**Available data:**

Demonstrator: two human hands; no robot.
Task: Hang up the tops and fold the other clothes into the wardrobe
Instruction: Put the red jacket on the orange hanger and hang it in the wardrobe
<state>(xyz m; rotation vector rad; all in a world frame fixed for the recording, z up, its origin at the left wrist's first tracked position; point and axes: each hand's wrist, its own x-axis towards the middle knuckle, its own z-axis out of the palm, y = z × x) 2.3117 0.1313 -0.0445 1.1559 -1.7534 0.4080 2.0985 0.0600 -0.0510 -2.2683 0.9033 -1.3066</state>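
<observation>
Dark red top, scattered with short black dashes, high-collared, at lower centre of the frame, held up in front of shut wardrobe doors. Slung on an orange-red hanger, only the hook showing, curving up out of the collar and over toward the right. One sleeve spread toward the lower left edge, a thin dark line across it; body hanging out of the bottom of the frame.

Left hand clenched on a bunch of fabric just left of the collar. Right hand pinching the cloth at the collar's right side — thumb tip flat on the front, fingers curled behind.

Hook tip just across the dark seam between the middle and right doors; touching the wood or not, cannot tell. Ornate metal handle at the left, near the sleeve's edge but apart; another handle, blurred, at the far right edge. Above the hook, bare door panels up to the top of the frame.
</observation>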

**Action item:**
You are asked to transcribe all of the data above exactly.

**Response:**
Demonstrator: two human hands; no robot.
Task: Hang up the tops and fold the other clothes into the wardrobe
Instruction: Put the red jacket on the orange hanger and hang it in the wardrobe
<state>(xyz m; rotation vector rad; all in a world frame fixed for the recording, z up, its origin at the left wrist's first tracked position; point and axes: each hand's wrist, its own x-axis towards the middle knuckle, its own z-axis out of the palm, y = z × x) 2.3117 0.1313 -0.0445 1.1559 -1.7534 0.4080 2.0985 0.0600 -0.0510 -2.2683 0.9033 -1.3066</state>
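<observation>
Dark red top, scattered with short black dashes, high-collared, at lower centre of the frame, held up in front of shut wardrobe doors. Slung on an orange-red hanger, only the hook showing, curving up out of the collar and over toward the right. One sleeve spread toward the lower left edge, a thin dark line across it; body hanging out of the bottom of the frame.

Left hand clenched on a bunch of fabric just left of the collar. Right hand pinching the cloth at the collar's right side — thumb tip flat on the front, fingers curled behind.

Hook tip just across the dark seam between the middle and right doors; touching the wood or not, cannot tell. Ornate metal handle at the left, near the sleeve's edge but apart; another handle, blurred, at the far right edge. Above the hook, bare door panels up to the top of the frame.
</observation>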

This completes the response.